Podemos también
nosotros preguntarnos: ¿Se cumple en mí lo que el Señor quiere de mí? ¿Acaso no
busca mi Padre Dios mi salvación y felicidad eterna? ¿Y no ha enviado a su Hijo,
el Predilecto, a anunciármelo con su Vida y Palabra? ¿Y yo, le escucho?
Gracias, Señor,
porque en la debilidad experimento que soy débil, encuentro razones y
necesidades para pedirte, suplicarte y rogarte tu ayuda, asistencia y auxilio.
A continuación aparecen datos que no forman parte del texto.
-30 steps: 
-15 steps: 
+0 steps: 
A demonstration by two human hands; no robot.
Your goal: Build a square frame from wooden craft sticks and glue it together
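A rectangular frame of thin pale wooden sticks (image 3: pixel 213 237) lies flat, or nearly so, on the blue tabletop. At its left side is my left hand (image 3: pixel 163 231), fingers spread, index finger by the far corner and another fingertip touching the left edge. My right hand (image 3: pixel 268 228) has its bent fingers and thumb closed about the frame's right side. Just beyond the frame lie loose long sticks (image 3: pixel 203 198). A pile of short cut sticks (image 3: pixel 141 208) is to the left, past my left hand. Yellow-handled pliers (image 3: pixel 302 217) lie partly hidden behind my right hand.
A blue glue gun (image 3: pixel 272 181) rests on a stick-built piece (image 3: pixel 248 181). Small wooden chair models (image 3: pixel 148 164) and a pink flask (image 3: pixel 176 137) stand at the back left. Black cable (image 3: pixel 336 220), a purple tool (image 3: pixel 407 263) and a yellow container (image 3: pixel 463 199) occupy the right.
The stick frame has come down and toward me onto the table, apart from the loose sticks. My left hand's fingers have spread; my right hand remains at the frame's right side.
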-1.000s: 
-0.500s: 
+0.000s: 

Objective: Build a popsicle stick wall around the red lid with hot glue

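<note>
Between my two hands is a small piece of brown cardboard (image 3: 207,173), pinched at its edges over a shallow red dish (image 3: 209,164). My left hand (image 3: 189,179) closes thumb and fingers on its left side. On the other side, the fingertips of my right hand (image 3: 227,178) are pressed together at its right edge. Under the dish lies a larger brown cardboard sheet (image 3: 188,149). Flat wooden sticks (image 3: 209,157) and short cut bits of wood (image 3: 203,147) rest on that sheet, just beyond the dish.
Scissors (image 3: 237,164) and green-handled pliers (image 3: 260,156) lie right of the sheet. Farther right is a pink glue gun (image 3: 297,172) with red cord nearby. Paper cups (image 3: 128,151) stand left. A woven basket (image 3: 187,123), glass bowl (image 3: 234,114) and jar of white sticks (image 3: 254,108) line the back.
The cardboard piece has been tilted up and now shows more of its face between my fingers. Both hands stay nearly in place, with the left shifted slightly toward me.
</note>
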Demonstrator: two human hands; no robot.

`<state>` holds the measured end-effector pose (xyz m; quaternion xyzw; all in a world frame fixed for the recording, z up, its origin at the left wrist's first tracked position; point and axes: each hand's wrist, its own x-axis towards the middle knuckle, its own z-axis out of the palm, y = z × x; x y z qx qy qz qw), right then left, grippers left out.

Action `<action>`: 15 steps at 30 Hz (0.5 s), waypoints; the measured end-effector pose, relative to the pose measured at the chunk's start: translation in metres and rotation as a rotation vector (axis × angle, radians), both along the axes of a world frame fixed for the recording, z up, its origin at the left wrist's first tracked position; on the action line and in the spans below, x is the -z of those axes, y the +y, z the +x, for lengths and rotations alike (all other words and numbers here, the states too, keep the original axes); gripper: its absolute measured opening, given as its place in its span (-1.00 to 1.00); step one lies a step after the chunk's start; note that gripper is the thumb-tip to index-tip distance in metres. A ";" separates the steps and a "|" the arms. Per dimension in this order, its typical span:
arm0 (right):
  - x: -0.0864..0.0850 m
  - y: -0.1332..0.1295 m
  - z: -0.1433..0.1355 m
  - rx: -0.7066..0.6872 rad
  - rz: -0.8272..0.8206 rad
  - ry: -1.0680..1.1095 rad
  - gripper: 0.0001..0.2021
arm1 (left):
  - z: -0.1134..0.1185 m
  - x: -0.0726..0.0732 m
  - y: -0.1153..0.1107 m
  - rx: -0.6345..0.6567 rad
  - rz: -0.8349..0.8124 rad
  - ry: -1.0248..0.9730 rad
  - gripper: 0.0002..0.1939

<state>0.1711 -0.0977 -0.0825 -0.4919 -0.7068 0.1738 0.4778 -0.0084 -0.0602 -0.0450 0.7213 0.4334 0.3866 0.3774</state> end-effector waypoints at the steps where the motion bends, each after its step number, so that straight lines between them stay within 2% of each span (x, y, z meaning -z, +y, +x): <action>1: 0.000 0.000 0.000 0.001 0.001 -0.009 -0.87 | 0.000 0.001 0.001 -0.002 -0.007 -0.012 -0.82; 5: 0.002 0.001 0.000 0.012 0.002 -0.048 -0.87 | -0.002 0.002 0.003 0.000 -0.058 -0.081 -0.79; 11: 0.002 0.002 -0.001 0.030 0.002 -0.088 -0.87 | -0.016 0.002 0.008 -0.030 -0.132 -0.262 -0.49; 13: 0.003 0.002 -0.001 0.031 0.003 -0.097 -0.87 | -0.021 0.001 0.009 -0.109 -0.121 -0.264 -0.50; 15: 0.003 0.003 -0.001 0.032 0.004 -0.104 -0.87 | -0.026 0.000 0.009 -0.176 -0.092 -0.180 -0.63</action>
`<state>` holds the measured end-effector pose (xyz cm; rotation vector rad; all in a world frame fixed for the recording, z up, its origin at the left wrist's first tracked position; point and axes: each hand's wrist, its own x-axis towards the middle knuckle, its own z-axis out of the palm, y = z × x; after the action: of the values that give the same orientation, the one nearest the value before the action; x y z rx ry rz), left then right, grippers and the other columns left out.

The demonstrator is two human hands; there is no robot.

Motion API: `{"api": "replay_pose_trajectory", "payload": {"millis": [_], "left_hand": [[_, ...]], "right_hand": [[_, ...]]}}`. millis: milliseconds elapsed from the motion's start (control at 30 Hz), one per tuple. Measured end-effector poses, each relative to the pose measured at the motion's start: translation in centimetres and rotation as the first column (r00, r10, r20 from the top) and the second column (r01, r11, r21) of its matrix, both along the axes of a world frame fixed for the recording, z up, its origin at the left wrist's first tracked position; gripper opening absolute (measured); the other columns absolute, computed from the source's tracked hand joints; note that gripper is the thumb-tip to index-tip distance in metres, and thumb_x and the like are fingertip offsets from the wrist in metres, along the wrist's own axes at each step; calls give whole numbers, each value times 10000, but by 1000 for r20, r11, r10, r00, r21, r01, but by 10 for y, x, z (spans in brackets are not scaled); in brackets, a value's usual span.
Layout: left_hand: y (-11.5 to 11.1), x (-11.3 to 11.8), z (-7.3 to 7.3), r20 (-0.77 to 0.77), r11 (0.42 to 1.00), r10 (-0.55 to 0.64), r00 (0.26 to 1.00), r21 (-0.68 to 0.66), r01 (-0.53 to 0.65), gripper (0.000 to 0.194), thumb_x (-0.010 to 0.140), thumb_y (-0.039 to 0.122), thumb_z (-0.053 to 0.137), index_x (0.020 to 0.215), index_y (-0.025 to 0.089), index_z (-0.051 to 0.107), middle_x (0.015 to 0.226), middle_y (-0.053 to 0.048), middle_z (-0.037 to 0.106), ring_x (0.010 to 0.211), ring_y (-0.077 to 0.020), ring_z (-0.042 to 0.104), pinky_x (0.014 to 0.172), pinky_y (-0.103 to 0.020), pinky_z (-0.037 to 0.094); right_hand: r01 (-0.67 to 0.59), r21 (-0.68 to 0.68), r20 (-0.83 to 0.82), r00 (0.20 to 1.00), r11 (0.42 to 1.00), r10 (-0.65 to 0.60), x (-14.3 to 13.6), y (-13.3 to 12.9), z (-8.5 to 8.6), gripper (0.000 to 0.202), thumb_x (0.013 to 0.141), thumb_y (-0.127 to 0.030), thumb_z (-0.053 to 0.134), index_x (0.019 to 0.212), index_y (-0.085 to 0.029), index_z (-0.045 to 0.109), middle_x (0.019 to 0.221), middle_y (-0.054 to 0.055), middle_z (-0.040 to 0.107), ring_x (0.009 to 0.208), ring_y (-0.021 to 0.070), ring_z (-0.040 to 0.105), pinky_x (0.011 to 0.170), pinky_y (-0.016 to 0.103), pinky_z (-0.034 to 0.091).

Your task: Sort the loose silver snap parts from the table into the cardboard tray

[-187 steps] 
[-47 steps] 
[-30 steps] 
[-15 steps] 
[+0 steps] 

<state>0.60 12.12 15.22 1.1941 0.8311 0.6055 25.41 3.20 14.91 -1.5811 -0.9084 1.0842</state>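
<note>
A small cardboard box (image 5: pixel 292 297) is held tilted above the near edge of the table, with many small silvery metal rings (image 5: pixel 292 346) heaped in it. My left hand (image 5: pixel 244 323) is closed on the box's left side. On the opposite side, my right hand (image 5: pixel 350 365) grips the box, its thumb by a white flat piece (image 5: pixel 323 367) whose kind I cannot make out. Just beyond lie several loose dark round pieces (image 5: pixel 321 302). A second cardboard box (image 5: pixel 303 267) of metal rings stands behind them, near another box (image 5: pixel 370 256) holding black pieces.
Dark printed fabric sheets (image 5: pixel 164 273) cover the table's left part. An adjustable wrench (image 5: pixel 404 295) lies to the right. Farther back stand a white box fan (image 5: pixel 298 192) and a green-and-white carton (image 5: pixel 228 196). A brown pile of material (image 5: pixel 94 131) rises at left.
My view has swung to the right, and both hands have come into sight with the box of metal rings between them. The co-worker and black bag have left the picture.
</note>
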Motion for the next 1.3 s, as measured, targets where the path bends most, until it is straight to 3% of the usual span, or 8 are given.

Sin tu presencia, Señor, mi vida se desorienta, se hunde y se pierde. Sostenme,
Señor para que pueda superar las dificultades que me impiden llegar a Ti.
Esa es la
cuestión, creer o no creer. Esa es la alternativa que nuestro Padre Dios nos ha
dado. Nos ha creado libres para optar, como María, nuestra Madre, depositar
toda nuestra confianza en su Palabra y dejarnos llevar por el Espíritu Santo,
recibido en la hora de nuestro bautismo, o tomar el otro camino que nos propone
el mundo. Un camino de apariencia de felicidad que sabemos a ciencia cierta,
aun en el mejor de los casos, que tiene su fin.
Cuando te
encuentras contigo mismo, y es buena ocasión en el silencio de la noche, estás
en buena disposición de escuchar el susurro que sale de lo más profundo de tu
corazón y darte cuenta de que es Dios quien te habla. Solo tienes que poner
atención y dejar que tu conciencia descubra esa Verdad que palpita en lo más
profundo de tu corazón.
Nos es común lo
espiritual: la mesa sagrada, el cuerpo del Señor y su sangre preciosa, las
promesas del Reino, el baño de la regeneración, la purificación de los pecados,
la justicia, la redención, la santificación, todos esos bienes inefables «que
ni ojo vio, ni oído oyó, ni pudo sospechar el corazón del hombre»
(cfr. I Cor 2,9).
¿Cómo, pues, no calificar de absurdo que quienes tienen comunes cosas tan grandes… sean tan avaros en sus riquezas y no consientan en guardar esa misma igualdad, sino que sobrepasen en riqueza a las mismas fieras? (CJ – Cuadernos – 234 – Ricos y pobres en el Nuevo Testamento – José I. González Faus).